Ook voor zover in de bewijsoverwegingen van het Hof besloten ligt dat bij een woninginbraak waarbij een bewoner thuis blijkt te zijn het risico op bedreiging met geweld van deze bewoner voorzienbaar is, is niet zonder meer begrijpelijk te achten. Zie in dit verband HR 18 februari 2020, ECLI:NL:HR:2020:281. Deze zaak betrof een ripdeal waarbij hennep zou worden betaald met grotendeels vervalst geld. Bij de vlucht van de verdachte en medeverdachte heeft de medeverdachte schoten met een vuurwapen gelost in de richting van één van de bestolen personen. In deze zaak had het Hof overwogen dat in geval mensen worden gedwongen om waardevolle spullen af te staan of zich realiseren dat zij daaromtrent worden opgelicht, dit reeds voorzienbaar kan leiden tot (gewelddadig) verzet. Dat oordeel hield in cassatie geen stand. W.H. Vellinga vat de essentie van de uitspraak van Uw Raad in deze zaak mooi samen in zijn annotatie onder dit arrest (NJ 2020, 174) onder randnummer 9:
‘De Hoge Raad trekt hier een belangrijke grens. Voorzienbaarheid van een mogelijkheid levert geen opzet op om de eenvoudige reden dat daarmee nog niet vaststaat dat de verdachte die mogelijkheid heeft voorzien.
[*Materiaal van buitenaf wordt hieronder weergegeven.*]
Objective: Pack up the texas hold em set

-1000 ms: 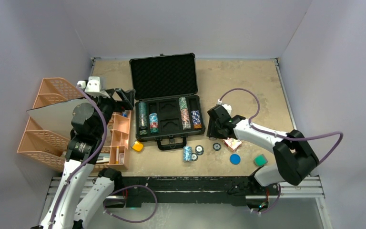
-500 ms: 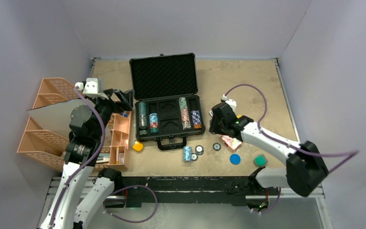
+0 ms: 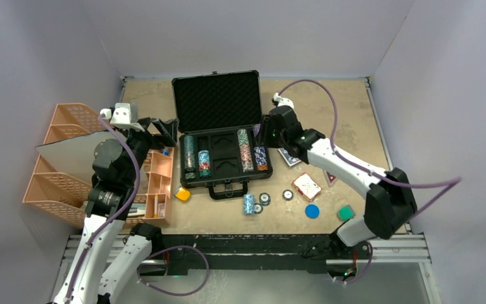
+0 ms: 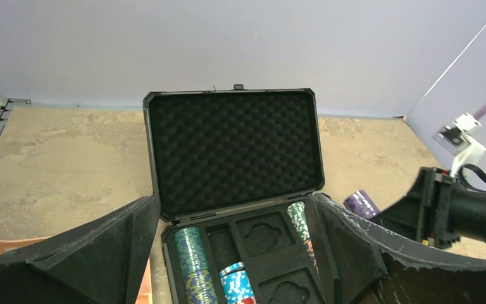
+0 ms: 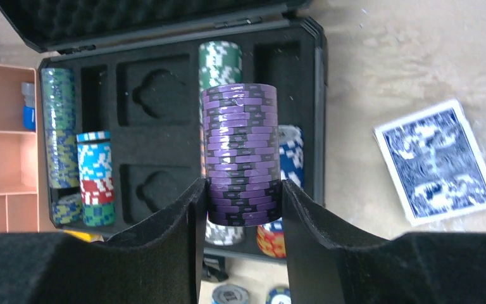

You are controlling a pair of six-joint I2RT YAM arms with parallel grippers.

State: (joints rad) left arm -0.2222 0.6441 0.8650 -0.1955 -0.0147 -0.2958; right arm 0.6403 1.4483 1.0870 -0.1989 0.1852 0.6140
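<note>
briefcase (image 3: 216,101), decks (image 3: 289,156), chips (image 3: 249,204) on tan table (image 3: 329,114)

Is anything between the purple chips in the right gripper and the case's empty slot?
Nothing visible. The purple poker chip stack in the right gripper hangs above the black foam-lined briefcase; the rightmost slot's far end lies bare.

Setting: robotics lab, a closed test cell.

- Walls (image 3: 266,31): plain pale lilac panels on three sides, bare and unmarked.
- Table (image 3: 329,107): a tan, scuffed board filling the floor of the cell.
- Robot arms: two, white and black, the left arm (image 3: 109,166) and the right arm (image 3: 345,171), mounted side by side on a black bar (image 3: 247,244) at the near edge.
- Cable (image 3: 304,81): purple, looping loose over the right arm.
- Props: peach plastic baskets (image 3: 60,187) to the left and an open poker case (image 3: 218,101) in the middle, laid out like trial pieces rather than household clutter.
</note>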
Daarvoor zijn concrete aanwijzingen nodig.’
13.
Concrete aanwijzingen dat requirant de toepassing van bedreiging met geweld door de drie medeverdachten heeft voorzien, zijn in deze zaak niet aanwezig. De bewijsmiddelen houden niet in dat het gezamenlijke plan bedreiging met geweld omvatte en van aanwezigheid van voorwerpen die kunnen duiden op een bedreiging met geweld is geen sprake, terwijl requirant niet lijfelijk aanwezig was toen het slachtoffer door de drie medeverdachten werd bedreigd met geweld.
14.
Gelet op het voorgaande is de bewezenverklaring, voor zover die ziet op het medeplegen van bedreiging met geweld, ontoereikend gemotiveerd te achten. Het arrest van het Hof kan in zoverre niet in stand blijven.
Maastricht, 07 januari 2022
E. Maessen
advocaat
Voetnoten
Voetnoten Beroepschrift 07‑01‑2022
Het hier opnemen van de term ‘geweld’ zal, gelet op de bewezenverklaring voor het overige, de bewijsoverwegingen en de strafmotivering van het Hof, berusten op een kennelijke vergissing.